## ABOUT THIS EXERCISE
No pictures, please. Output the lines from the start of the data through the line that contains "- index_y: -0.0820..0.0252", both included, exactly as they stand.

-- Opening Marker --

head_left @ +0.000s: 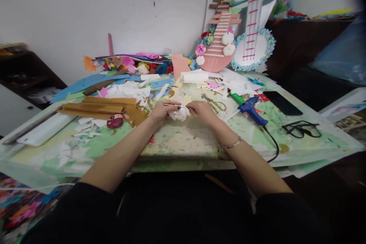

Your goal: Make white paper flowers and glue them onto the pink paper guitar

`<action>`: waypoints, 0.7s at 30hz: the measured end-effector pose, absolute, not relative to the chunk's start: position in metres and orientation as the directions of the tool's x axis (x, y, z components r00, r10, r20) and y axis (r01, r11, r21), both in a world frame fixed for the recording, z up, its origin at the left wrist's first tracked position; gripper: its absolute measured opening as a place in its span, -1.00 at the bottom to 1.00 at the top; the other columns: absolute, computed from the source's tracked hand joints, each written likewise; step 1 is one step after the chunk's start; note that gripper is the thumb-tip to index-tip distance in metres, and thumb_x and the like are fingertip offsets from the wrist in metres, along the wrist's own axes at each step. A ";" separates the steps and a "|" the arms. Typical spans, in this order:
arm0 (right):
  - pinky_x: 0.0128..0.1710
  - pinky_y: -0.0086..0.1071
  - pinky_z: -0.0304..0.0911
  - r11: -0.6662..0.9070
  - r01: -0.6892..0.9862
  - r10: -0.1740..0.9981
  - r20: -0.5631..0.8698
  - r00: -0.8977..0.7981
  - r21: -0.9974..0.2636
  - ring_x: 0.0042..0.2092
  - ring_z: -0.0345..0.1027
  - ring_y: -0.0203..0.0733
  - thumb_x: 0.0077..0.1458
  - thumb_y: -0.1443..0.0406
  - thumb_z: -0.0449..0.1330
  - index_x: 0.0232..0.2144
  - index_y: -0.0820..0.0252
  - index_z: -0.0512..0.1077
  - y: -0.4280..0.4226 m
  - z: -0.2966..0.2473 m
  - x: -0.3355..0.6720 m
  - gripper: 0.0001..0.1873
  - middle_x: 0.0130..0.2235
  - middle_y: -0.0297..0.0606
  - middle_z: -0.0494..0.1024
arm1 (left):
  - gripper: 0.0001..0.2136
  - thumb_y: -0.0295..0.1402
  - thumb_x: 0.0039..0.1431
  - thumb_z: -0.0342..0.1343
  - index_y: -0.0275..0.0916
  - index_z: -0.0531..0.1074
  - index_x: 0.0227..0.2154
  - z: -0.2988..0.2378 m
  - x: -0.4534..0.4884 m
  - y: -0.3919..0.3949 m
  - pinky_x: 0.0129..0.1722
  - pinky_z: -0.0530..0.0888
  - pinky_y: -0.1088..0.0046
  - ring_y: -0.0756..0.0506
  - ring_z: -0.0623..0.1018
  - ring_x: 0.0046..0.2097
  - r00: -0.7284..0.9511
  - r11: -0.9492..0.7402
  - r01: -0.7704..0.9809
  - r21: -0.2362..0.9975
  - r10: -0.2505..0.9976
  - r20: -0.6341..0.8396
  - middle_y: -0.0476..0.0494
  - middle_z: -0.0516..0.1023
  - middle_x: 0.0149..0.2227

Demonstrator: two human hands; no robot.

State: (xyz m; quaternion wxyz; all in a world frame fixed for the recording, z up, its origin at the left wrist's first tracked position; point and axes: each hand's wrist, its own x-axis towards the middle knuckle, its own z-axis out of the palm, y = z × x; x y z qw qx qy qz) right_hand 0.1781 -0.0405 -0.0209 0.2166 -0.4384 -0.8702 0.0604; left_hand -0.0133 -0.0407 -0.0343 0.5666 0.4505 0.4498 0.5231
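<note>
A crumpled white paper flower (179, 114) is held between my hands, low over the near middle of the table. My left hand (161, 113) closes on its left side, thumb and fingers pinched together. From the right, my right hand (201, 111) pinches the flower's edge with its fingertips. The underside of the flower and some fingers are hidden. Gold-handled scissors (215, 103) lie just beyond my right hand. Further right rests a blue hot glue gun (253, 110), its cord running off the near edge.
Brown crepe paper (97, 106) and a dark red round object (114, 121) lie on the left. Black glasses (301, 129) and a phone (283, 103) lie on the right. A white paper roll (195, 77) and paper lutes (219, 45) stand behind.
</note>
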 end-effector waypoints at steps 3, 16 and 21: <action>-0.27 -0.40 0.11 0.600 0.744 0.796 0.311 -0.520 -0.293 -0.19 0.43 -0.14 0.15 0.37 -0.03 -0.23 0.19 0.54 -0.040 -0.021 0.178 -0.67 -0.20 -0.16 0.61 | -0.71 -0.43 -0.47 0.41 -0.34 0.62 -0.50 -0.035 -0.013 -0.040 -0.53 0.39 0.51 0.00 0.49 -0.56 0.047 0.046 -0.182 0.982 0.998 -0.038 -0.11 0.58 -0.58; -0.28 -0.42 0.13 0.530 0.788 0.841 0.317 -0.439 -0.314 -0.24 0.44 -0.17 0.17 0.41 -0.03 -0.17 0.20 0.46 -0.038 -0.020 0.176 -0.71 -0.25 -0.19 0.62 | -0.71 -0.42 -0.47 0.40 -0.33 0.62 -0.50 -0.030 -0.012 -0.042 -0.53 0.36 0.51 0.01 0.47 -0.55 0.023 0.038 -0.200 0.979 0.999 -0.034 -0.10 0.58 -0.58; -0.29 -0.42 0.11 0.520 0.803 0.839 0.350 -0.416 -0.292 -0.22 0.42 -0.15 0.16 0.40 -0.02 -0.22 0.18 0.45 -0.034 -0.022 0.179 -0.74 -0.23 -0.19 0.60 | -0.70 -0.42 -0.47 0.40 -0.33 0.62 -0.49 -0.029 -0.012 -0.042 -0.54 0.34 0.52 0.02 0.45 -0.56 0.017 0.040 -0.201 0.979 0.999 -0.037 -0.10 0.57 -0.57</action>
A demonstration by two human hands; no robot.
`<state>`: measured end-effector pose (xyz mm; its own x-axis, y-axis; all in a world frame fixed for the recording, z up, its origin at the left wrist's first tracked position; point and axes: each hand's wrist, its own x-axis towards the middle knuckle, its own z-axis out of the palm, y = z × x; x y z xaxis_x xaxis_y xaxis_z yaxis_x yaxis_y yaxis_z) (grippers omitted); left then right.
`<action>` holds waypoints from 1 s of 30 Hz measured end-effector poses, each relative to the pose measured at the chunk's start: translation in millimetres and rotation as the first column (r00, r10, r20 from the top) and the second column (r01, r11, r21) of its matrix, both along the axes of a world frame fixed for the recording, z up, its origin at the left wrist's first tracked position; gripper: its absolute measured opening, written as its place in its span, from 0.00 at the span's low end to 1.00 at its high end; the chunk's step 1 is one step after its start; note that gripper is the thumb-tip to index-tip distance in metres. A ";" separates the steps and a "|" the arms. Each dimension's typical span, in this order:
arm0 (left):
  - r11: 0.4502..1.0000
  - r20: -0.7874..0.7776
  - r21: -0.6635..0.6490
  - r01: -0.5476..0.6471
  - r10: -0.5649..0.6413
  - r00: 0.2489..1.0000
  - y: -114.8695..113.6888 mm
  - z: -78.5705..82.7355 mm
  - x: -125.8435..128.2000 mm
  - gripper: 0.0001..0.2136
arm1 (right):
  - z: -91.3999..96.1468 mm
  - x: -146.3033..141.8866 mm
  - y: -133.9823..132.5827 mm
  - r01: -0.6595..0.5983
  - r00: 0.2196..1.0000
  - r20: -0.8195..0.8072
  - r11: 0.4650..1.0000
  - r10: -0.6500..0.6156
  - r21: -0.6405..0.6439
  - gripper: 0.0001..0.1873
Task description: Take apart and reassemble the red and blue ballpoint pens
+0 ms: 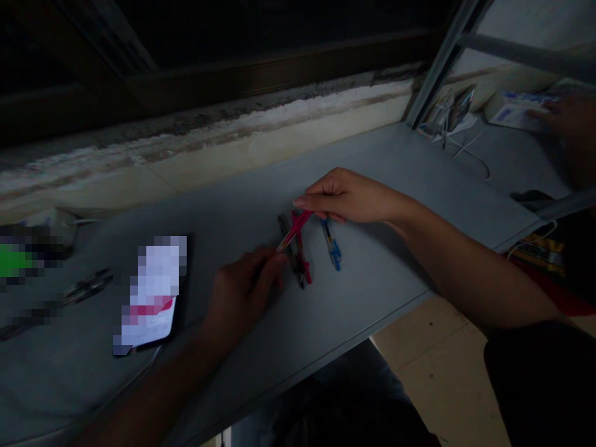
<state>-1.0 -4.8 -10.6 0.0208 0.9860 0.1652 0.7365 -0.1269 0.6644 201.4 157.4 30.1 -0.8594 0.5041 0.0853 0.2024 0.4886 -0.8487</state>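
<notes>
A slim red pen lies slantwise between my hands, off the desk. My left hand grips its lower end, and the fingertips of my right hand pinch its upper end. Just below it, a black pen and a red-and-black pen lie on the grey desk, partly hidden by the raised pen. A blue translucent pen lies to their right, under my right hand and not touching it.
A phone with a blurred screen lies left of my left hand, and blurred objects lie beyond it. At the top right, another person's hand rests on white papers, near a white cable. A window ledge runs along the desk's far side.
</notes>
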 end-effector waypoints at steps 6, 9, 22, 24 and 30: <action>0.973 -0.090 0.227 0.050 -0.031 0.995 -9.1 -7.8 1.9 0.13 | 1.9 -1.4 -2.5 0.064 0.998 -0.018 0.993 -0.066 -0.097 0.28; 0.928 -0.069 0.272 0.255 -0.245 0.967 -10.8 -9.2 4.5 0.23 | 0.8 -3.9 -4.6 0.118 0.991 -0.050 0.983 -0.126 -0.141 0.26; 0.809 -0.086 0.360 0.466 -0.468 0.879 -7.2 -9.4 8.4 0.07 | -5.6 -12.4 -14.3 0.047 0.997 -0.043 0.964 -0.061 -0.262 0.25; 0.809 -0.086 0.360 0.466 -0.468 0.879 -6.9 -10.0 8.1 0.09 | -6.6 -12.6 -13.7 0.044 0.998 -0.039 0.965 -0.056 -0.258 0.25; 0.811 -0.089 0.351 0.468 -0.468 0.879 -7.6 -9.2 8.7 0.08 | -8.4 -13.9 -17.1 0.030 0.998 -0.038 0.971 -0.040 -0.236 0.22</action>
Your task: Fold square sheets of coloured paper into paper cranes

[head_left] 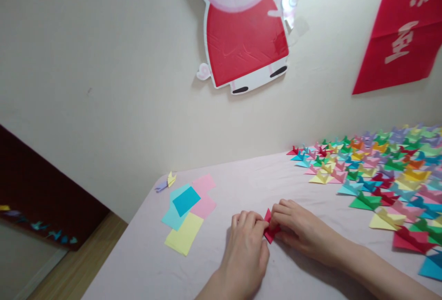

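A small folded piece of red paper [270, 234] lies on the cloth-covered surface between my two hands. My left hand [246, 245] is closed at its left edge, fingers bent and pressed on the paper. From the right, my right hand [297, 226] pinches the paper's other side, its fingers hiding part of it. To the left of my hands lie loose paper sheets: a blue sheet [186, 201] over a light blue sheet [171, 217], pink sheets [203, 204] and a yellow sheet [184, 234].
Rows of folded paper cranes [383, 180] in many colours cover the right side of the pale cloth [134, 263]. Two folded pieces, one yellow [171, 179] and one purple [161, 186], sit at the far left corner. A wall with a pig cutout [247, 44] rises behind.
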A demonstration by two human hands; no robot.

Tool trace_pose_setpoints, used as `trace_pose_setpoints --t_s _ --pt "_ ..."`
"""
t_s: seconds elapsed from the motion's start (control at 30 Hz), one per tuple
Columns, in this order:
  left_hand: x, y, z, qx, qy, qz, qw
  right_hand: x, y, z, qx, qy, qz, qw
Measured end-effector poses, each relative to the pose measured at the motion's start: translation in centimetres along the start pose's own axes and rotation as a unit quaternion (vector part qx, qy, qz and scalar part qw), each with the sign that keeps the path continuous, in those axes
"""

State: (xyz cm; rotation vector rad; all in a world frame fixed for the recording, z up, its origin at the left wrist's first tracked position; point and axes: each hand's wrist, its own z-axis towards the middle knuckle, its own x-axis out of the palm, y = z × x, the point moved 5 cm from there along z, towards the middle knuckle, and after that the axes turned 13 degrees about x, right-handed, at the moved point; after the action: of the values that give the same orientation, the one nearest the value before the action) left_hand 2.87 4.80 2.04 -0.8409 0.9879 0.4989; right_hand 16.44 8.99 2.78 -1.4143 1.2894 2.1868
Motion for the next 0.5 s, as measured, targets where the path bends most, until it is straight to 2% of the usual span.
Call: trace_pose_setpoints --t_s 0.23,0.5 --pt "-0.39 -0.32 0.39 0.007 0.020 0.034 0.999 0.50 -0.57 -0.11 -0.001 -0.013 -0.033 0.999" --pt "-0.51 -0.56 0.86 0.024 0.033 0.069 0.997 0.23 -0.48 -0.29 0.000 -0.033 0.004 0.999"
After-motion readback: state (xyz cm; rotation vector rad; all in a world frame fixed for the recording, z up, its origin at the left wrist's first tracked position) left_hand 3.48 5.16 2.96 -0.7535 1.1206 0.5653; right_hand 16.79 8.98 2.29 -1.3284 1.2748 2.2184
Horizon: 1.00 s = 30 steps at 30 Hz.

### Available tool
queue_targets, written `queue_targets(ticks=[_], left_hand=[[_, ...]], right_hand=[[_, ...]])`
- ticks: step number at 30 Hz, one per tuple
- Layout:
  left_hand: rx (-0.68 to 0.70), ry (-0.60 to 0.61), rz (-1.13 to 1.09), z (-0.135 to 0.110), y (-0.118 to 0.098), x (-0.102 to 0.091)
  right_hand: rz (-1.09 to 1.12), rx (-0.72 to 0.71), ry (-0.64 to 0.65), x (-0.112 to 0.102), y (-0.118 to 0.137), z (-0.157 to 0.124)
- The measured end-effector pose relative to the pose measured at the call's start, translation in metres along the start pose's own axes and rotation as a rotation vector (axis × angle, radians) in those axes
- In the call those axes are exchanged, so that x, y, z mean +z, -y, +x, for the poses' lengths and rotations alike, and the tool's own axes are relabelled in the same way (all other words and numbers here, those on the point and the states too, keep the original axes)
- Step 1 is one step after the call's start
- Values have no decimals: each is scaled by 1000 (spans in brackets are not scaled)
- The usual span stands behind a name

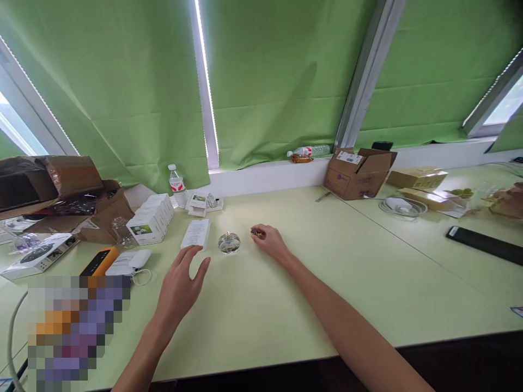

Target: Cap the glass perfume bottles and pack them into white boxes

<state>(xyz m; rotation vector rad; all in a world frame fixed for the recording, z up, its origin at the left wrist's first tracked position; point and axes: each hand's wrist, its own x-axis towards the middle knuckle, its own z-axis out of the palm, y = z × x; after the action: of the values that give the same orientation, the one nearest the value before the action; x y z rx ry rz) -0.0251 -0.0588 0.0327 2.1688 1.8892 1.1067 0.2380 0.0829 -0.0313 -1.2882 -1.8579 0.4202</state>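
A small round clear glass object [229, 243] with a gold top stands on the pale green table [327, 272]. My right hand [269, 241] lies just right of it, fingers pinched on a small dark item [255, 233] that I cannot name. My left hand [182, 283] hovers open to the lower left of the glass object, fingers spread, holding nothing. A white leaflet or flat box [196, 234] lies just beyond my left fingertips.
A row of small white boxes [151, 219] and a water bottle [177, 185] sit at the back left, with brown packaging [61, 185] beyond. An open cardboard box [359, 173], flat cartons [417, 177], a coiled white cable [400, 207] and a black bar [486, 245] lie to the right.
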Motion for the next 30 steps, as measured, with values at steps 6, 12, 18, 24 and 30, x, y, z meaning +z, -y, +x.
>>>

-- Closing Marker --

## EXERCISE OUTPUT
head_left @ +0.000s: 

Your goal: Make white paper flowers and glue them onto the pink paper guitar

`<action>`: waypoints, 0.7s at 30hz: the measured end-effector pose, absolute, not relative to the chunk's start: position in metres and orientation as the directions of the tool's x axis (x, y, z components r00, r10, r20) and y axis (r01, r11, r21), both in a world frame fixed for the recording, z up, its origin at the left wrist's first tracked position; gripper: its absolute measured opening as a place in its span, -1.00 at the bottom to 1.00 at the top; the other columns: absolute, computed from the source's tracked hand joints, each written likewise; step 1 is one step after the chunk's start; note that gripper is the thumb-tip to index-tip distance in metres, and thumb_x and the like are fingertip offsets from the wrist in metres, along the wrist's own axes at each step. A ";" separates the steps and a "|" the arms. Typical spans, in this order:
arm0 (right):
  - pinky_x: 0.0128..0.1710
  - pinky_y: -0.0086..0.1071
  - pinky_z: -0.0304..0.0911
  - r11: -0.6662..0.9070
  - r01: -0.6892..0.9862
  - r10: -0.1740..0.9981
  - r20: -0.5631..0.8698
  - r00: -0.8977..0.7981
  - r21: -0.9974..0.2636
  - ring_x: 0.0042..0.2092
  - ring_z: -0.0345..0.1027
  - ring_y: -0.0203..0.0733
  - thumb_x: 0.0077..0.1458
  - thumb_y: -0.1443..0.0406
  - thumb_z: -0.0449..0.1330
  - index_x: 0.0232..0.2144
  - index_y: -0.0820..0.0252

The answer to this exercise has been written out completely.